Whole-exome and RNA sequencing of cancer cells

Both genomic DNA and total RNA were extracted from in vitro readapted 6132A cell lines, using AllPrep DNA/RNA mini kit (Qiagen, Venlo, The Netherlands). For whole-exome sequencing, 3 μg of genomic DNA was subjected to library construction, using SureSeletXT Mouse All Exon V1 (Agilent Technologies, Santa Clara, CA, USA). RNAseq libraries were prepared from 1 μg of total RNA using TruSeq Stranded Total RNA Library Prep kit (Illumina, San Diego, CA, USA). The prepared whole-exome and RNAseq libraries were quantified by 2200 Tape Station (Agilent Technologies, Santa Clara, CA, USA), and then sequenced by 150 bp paired-end reads on NextSeq 500 Sequencer (Illumina, San Diego, CA, USA).

Statistics

All statistical analyses, including survival data, were performed using GraphPad Prism software (GraphPad, San Diego, CA, USA, RRID:SCR_002798). Data points indicate either means of biological duplicates of a representative experiment or are experimental replicates summarized as mean ± standard deviation. An unpaired, two-tailed Students t-test was used to determine significance between TUNEL positive and negative samples. In all other experiments, the method used to present the statistical significance of the data is indicated in the figure legend. In all experiments, statistical significance was indicated as: n.s. – not significant with p > 0.5, *p ≤ 0.5, **p ≤ 0.01, and ***p ≤ 0.001.

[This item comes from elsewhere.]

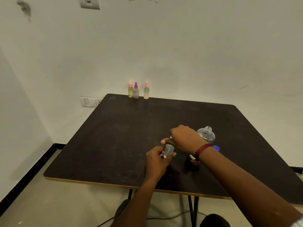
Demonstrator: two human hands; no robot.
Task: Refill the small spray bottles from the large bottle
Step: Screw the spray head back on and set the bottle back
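The left hand (156, 161) grips a small bottle (168, 149) just left of the large bottle (207, 135). Its long axis tilts up toward the right hand (185, 138), whose fingers pinch its top. The large bottle stands uncapped, nearer the right hand.

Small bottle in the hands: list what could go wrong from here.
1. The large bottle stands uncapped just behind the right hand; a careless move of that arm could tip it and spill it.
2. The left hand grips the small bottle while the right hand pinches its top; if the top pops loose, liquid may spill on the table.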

Data and materials availability:

All data are available in the main text or the supplementary materials. Materials used to conduct this study will be made available upon request. Sequencing data are accessible at the Sequence Read Archive (SRA). Project number PRJNA1113628 includes original TCR-sequencing data and project number PRJNA1113704 includes original whole-exome-sequencing data for reisolated and readapted 6132A cancer cell lines referenced in Table S2.